ASSIGNMENT: Every line in the data below that holds "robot" should be found and copied.

Records drawn from a dataset:

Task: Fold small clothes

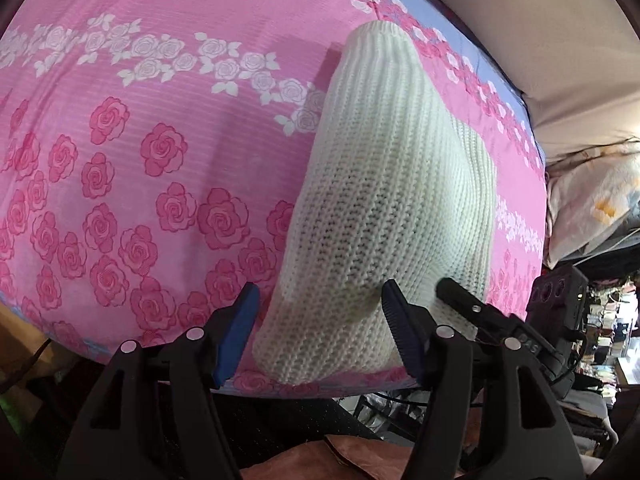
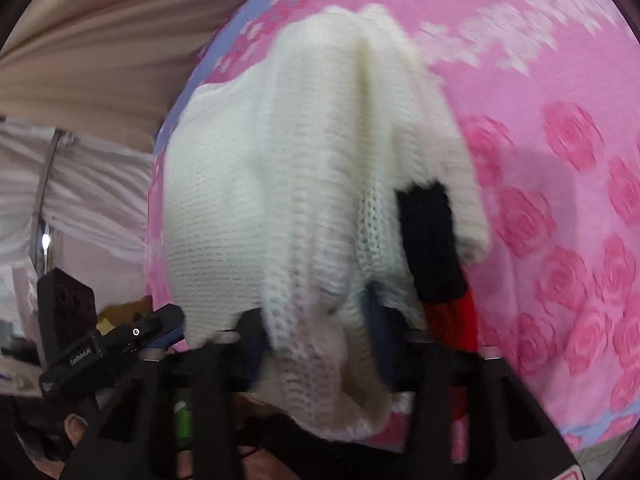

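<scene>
A white knitted sweater [image 1: 384, 208] lies on a pink rose-patterned bed sheet [image 1: 140, 140]. In the left wrist view my left gripper [image 1: 320, 332] is open, its blue pads on either side of the sweater's near end. My right gripper shows there at the right [image 1: 472, 304], against the sweater's edge. In the right wrist view my right gripper [image 2: 316, 340] is shut on a bunch of the white sweater [image 2: 280, 184], which drapes over its fingers and hides them. A black and red cuff [image 2: 436, 248] hangs at the right. The view is blurred.
The bed's near edge [image 1: 320, 388] runs just under the grippers. Beige curtain [image 2: 100, 40] and pale bedding [image 1: 592, 208] lie beyond the bed. Cluttered shelves [image 1: 608, 340] stand at the right. My left gripper's black body [image 2: 120, 340] shows at the lower left in the right wrist view.
</scene>
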`<move>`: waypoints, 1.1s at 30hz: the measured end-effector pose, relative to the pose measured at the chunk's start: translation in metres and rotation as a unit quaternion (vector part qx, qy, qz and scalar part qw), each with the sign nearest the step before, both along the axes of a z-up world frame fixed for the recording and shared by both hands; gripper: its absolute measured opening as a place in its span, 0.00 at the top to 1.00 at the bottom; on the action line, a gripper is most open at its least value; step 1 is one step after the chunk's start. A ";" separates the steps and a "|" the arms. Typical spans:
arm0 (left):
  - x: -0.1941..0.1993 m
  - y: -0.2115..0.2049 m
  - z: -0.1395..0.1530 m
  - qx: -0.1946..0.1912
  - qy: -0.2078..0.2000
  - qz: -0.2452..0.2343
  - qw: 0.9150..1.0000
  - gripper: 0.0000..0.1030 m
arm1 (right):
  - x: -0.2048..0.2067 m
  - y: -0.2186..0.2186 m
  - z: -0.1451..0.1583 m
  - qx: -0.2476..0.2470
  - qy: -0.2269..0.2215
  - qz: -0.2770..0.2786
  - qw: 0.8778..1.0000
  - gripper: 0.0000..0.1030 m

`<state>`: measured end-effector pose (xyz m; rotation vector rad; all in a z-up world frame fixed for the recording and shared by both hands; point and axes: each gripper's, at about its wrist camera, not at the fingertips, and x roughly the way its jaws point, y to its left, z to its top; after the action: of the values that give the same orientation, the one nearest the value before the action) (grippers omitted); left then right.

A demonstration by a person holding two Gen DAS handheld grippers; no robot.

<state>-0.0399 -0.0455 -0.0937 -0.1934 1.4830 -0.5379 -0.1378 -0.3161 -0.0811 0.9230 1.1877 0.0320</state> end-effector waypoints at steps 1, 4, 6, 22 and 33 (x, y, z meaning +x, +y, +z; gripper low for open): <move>-0.001 0.000 0.002 0.001 -0.006 0.001 1.000 0.41 | 0.005 0.004 0.010 -0.017 -0.011 0.011 1.000 0.75; -0.006 0.000 0.014 0.005 -0.035 0.000 0.999 0.41 | 0.008 0.006 0.062 -0.044 -0.065 0.016 0.997 0.83; -0.008 -0.002 0.024 0.004 -0.058 -0.004 0.998 0.40 | 0.001 0.002 0.099 -0.081 -0.099 0.015 0.992 0.86; -0.003 -0.048 0.025 0.043 -0.111 -0.027 0.992 0.34 | -0.002 -0.061 0.076 -0.136 -0.072 0.005 0.988 0.68; 0.001 -0.079 0.015 0.119 -0.169 -0.041 0.978 0.32 | 0.031 -0.054 0.076 -0.185 -0.069 0.060 0.978 0.87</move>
<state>-0.0385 -0.1248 -0.0783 0.1436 1.2134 -0.4303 -0.1065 -0.3706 -0.0056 0.5130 1.0737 -0.0274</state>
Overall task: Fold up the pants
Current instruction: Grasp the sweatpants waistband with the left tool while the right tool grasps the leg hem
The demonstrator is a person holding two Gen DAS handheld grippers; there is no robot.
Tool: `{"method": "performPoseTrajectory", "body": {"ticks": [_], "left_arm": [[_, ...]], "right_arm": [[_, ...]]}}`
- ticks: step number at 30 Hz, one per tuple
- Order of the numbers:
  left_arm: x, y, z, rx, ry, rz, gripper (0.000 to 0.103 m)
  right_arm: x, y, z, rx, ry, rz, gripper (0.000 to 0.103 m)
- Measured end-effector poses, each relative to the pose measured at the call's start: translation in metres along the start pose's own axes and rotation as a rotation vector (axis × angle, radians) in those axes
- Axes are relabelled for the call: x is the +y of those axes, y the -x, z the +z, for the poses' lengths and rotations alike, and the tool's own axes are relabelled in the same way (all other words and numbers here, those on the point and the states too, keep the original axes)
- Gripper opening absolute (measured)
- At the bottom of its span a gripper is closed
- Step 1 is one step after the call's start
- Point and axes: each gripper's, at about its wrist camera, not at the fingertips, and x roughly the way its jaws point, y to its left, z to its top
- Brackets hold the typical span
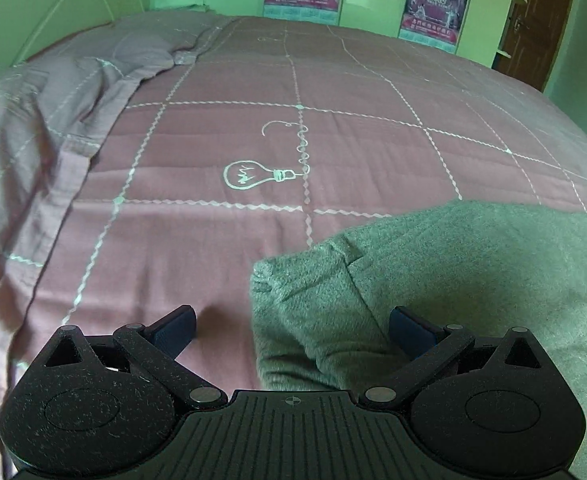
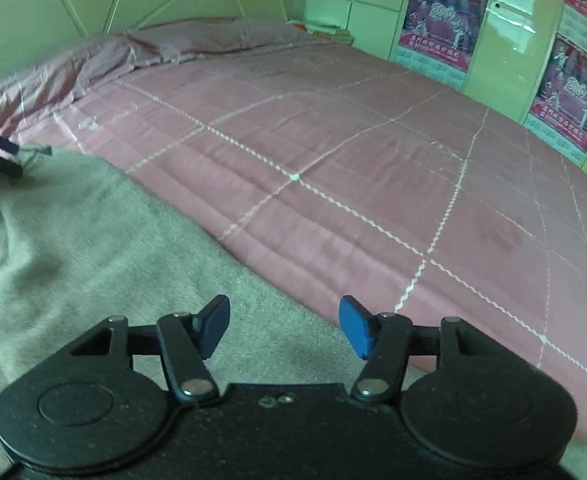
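Pink quilted bed (image 1: 213, 240) carries fuzzy grey-green pants (image 1: 453, 280), seemingly unfolded; left gripper (image 1: 292, 328) and right gripper (image 2: 284, 326) fingers spread wide, empty.

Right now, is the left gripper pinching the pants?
Apart. In the left wrist view the left gripper is wide open; the pants edge lies between its fingers, unpinched, on the bed.

Both the left gripper (image 1: 293, 330) and right gripper (image 2: 284, 330) had speckled matte-black bodies, round silver pivot pins, ribbed centre plates and blue finger pads (image 2: 355, 326)
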Motion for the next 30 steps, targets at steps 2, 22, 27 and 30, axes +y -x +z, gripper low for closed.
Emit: {"method": "performPoseTrajectory", "body": {"ticks": [2, 22, 27, 30], "left_arm": [[0.004, -0.011, 0.004, 0.008, 0.009, -0.024, 0.103], [-0.003, 0.085, -0.021, -0.404, -0.138, -0.126, 0.026], [-0.015, 0.163, -0.08, -0.517, -0.238, -0.104, 0.026], [-0.026, 0.189, -0.136, -0.463, -0.21, -0.092, 0.026]], "right_arm": [[-0.007, -0.021, -0.002, 0.055, 0.02, 0.025, 0.045], [0.046, 0.106, -0.015, -0.079, 0.241, -0.047, 0.0], [0.107, 0.193, -0.083, -0.112, 0.392, -0.09, 0.0], [0.15, 0.218, -0.145, -0.111, 0.398, -0.106, 0.007]]}}
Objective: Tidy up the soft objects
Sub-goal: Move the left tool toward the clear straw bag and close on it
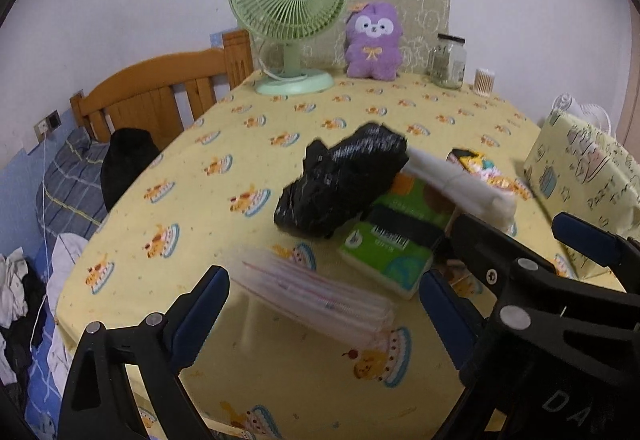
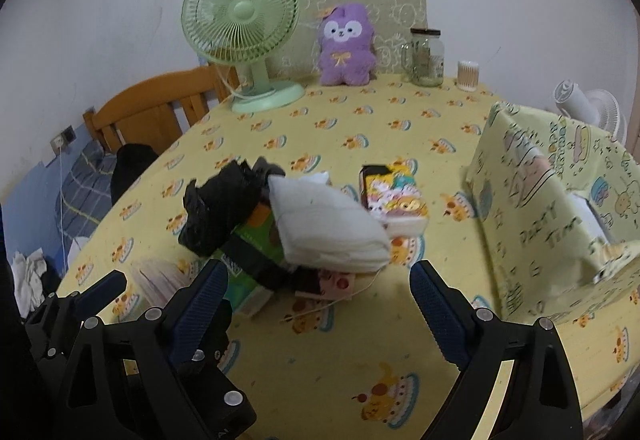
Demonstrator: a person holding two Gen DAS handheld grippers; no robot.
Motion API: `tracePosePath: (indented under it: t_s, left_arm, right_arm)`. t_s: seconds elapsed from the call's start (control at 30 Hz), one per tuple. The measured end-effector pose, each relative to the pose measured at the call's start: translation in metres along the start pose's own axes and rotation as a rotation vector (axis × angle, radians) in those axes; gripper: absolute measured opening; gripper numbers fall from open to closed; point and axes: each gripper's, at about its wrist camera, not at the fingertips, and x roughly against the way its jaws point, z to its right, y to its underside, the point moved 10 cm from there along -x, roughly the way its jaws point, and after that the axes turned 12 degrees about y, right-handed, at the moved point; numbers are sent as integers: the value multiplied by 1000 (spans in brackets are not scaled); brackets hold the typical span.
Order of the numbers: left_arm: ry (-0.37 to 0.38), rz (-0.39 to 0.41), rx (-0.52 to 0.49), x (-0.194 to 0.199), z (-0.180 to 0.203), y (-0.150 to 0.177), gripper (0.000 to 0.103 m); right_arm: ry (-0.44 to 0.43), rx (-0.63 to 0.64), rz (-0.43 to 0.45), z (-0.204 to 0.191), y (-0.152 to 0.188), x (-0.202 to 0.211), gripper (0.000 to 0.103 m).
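Both tongs, left (image 1: 324,308) and right (image 2: 316,304), gape released above the tabletop (image 2: 340,360); the white folded cloth (image 2: 328,228) at frame centre probably wants a slow, square pinch across its thick edge.

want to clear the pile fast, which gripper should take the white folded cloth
Right, probably. The right gripper is open, with the white folded cloth just ahead between its fingers. The left gripper faces the clear bags instead.
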Motion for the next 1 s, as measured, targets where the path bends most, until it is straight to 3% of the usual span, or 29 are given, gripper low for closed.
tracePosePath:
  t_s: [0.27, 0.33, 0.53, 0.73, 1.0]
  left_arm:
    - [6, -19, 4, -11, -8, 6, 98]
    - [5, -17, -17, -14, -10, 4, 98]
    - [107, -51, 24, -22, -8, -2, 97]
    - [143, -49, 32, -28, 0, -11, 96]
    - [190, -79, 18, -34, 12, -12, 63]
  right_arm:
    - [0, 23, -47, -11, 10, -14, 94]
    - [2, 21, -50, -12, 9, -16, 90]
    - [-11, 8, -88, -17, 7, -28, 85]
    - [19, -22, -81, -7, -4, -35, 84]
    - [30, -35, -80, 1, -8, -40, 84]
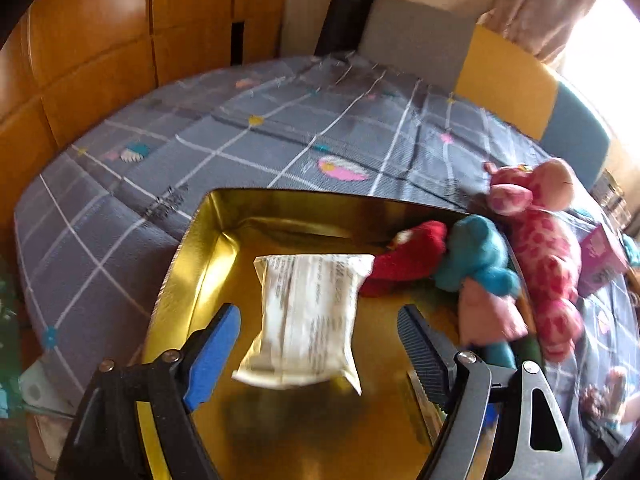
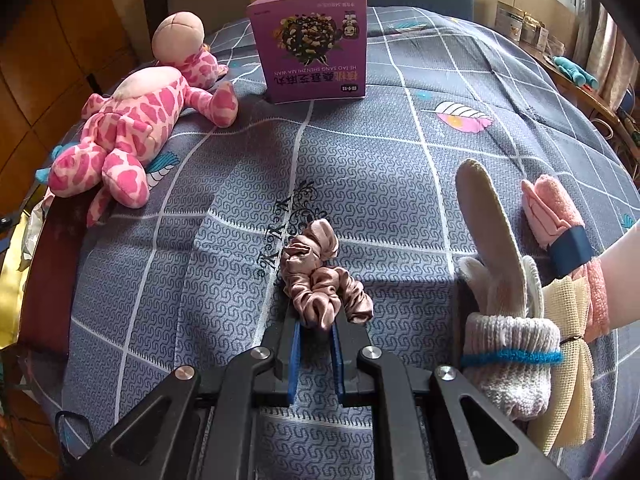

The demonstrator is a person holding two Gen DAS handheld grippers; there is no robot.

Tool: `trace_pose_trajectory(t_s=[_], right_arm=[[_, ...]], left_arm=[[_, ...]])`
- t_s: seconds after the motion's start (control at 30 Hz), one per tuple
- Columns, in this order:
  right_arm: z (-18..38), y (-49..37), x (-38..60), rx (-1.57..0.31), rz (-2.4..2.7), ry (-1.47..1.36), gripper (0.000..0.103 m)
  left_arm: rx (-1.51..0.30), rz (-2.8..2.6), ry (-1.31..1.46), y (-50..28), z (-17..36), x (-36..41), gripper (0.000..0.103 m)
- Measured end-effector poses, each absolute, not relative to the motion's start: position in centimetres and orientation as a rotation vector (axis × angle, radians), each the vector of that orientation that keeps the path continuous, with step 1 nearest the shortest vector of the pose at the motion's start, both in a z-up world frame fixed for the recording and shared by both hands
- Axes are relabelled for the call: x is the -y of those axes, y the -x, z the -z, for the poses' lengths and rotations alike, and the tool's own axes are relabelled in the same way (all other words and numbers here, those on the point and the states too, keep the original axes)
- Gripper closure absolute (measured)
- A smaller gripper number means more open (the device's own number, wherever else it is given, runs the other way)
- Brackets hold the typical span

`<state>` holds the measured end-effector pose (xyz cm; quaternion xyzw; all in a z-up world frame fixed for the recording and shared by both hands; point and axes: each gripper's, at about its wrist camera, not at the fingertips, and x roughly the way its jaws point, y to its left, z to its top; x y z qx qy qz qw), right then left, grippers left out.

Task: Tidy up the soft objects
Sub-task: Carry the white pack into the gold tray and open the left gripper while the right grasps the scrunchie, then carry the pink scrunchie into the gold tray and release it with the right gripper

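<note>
My left claw stands wide apart over the gold tin, its blue-padded fingers clear on either side of a white packet; nothing is clamped between them. The packet shows blurred, printed with dark lines of text, above the tin's shiny floor, and I cannot tell whether it rests there or is in the air. At the tin's right side lie a red plush, a teal plush and a pale pink plush, crowded together against the rim. My right claw is pressed together on a dusty-pink satin scrunchie, pinching its near fold while the rest bunches on the grey checked bedspread. The pink spotted giraffe toy lies on its back at the left of the bed, near an upright purple box. To the right sit a knitted white glove and a rolled pink cloth.
</note>
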<state>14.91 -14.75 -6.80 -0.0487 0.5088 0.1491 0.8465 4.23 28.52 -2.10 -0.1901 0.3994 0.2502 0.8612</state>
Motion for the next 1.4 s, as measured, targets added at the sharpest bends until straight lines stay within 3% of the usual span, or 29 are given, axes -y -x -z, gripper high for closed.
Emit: trace_pose_trajectory(t_s=[0.57,1.4], right_arm=[[6.5,-14.5,14.4,-1.054,-0.294,0.150,0.092],[2.0,-11.4,9.5,-0.937,-0.451,0.159,0.093]], left_arm=[[-0.738,-0.437,0.249,3.1,-1.2,-21.0,0.021],[-0.750,-0.406,0.265,4.6,-0.7,-20.0,0.021]])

EXERCISE SOLUTION:
A demonstration by a person holding two Gen DAS handheld grippers; no robot.
The demonstrator is a person holding two Gen DAS handheld grippers; there is no robot.
Demonstrator: a person holding two Gen DAS handheld grippers; no robot.
The demonstrator is a person holding two Gen DAS handheld grippers; there is no robot.

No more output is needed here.